Den Pool vor der Haustür - den Ferrari in der Garage und den Panikraum - versteckt im eigenen Haus. Den nämlich soll möglichst keiner sehen - der ist absolut privat und geheim! Aber was genau ist eigentlich dieser "Panikraum"? Für manche ist er vor allem Statussymbol, andere meinen, er ist ein Lebensretter in der Not oder sehen in ihm einen eingebauten (Luftschutz-)Bunker, der kugel- und einbruchsicher ist und auch biologischen bzw. chemischen Waffen trotzen kann. Und während die einen ein sicheres Versteck für sich und ihre Familie möchten, wollen die anderen vor allem ihren Reichtum gesichert sehen.
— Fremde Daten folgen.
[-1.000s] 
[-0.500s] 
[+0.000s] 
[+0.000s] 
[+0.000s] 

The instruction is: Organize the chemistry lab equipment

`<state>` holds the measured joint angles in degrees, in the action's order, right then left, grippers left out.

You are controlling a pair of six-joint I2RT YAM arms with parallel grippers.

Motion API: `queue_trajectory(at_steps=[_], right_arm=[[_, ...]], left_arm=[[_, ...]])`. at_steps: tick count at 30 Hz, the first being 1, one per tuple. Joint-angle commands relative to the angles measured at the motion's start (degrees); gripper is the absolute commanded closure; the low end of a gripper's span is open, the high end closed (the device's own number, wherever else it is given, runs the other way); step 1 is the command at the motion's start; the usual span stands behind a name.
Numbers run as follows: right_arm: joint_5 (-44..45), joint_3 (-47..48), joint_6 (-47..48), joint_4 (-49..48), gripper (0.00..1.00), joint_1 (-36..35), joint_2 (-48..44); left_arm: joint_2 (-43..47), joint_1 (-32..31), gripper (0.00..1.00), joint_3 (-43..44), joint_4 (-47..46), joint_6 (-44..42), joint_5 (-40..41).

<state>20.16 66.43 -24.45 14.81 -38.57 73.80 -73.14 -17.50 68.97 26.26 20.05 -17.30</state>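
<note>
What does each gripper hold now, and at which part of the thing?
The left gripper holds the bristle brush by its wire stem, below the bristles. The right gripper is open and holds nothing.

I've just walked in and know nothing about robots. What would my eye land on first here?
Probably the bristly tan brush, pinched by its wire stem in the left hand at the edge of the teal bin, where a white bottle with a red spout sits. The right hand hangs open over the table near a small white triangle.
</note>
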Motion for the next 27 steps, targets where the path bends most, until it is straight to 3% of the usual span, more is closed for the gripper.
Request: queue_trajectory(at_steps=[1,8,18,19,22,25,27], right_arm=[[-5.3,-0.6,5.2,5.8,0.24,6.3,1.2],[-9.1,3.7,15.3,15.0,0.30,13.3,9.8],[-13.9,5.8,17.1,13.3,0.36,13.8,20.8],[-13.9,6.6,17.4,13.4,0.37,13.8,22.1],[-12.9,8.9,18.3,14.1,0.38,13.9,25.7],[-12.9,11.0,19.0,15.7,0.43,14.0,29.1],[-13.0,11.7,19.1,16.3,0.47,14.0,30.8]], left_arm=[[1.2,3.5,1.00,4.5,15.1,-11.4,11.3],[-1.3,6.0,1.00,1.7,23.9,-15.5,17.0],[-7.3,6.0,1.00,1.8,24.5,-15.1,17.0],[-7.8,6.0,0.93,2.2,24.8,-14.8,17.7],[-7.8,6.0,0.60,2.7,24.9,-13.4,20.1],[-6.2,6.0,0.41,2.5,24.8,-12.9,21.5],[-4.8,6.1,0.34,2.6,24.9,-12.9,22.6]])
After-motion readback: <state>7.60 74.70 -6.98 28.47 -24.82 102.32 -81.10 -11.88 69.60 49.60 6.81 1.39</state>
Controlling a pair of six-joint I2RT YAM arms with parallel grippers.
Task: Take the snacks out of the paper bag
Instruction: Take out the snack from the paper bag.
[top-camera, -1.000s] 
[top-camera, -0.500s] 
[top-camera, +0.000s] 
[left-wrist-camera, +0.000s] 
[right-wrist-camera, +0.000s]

"Privatgrundsicherung" ist auch in Deutschland schon länger ein Begriff. Hochwertige Einbruchmeldetechniken, verbunden mit Wachunternehmen oder Einsatzleitzentrale, werden aber nur dann aktiv geschaltet, wenn die Besitzer nicht anwesend sind oder über Nacht. Aber wie sieht das aus, wenn die Bewohner sich z.B. im Garten aufhalten oder Türen und Fenster am Tage offen stehen!? Für diesen Fall wurde der Panikraum konzipiert. Ein akustischer Alarm meldet z.B. einen Eindringling und innerhalb weniger Sekunden sind die Anwohner gesichert und können in aller Ruhe die Polizei verständigen. Ein absoluter Vorteil. Besonders Menschen, die schon einmal von Einbrechern heimgesucht oder von denen sogar misshandelt worden sind, gehören zum Klientel der Sicherungsfirmen auf der ganzen Welt. Oftmals haben diese das Vertrauen in die eigenen vier Wände vollkommen verloren. Der Panikraum gibt ihnen ein Stück Sicherheit zurück.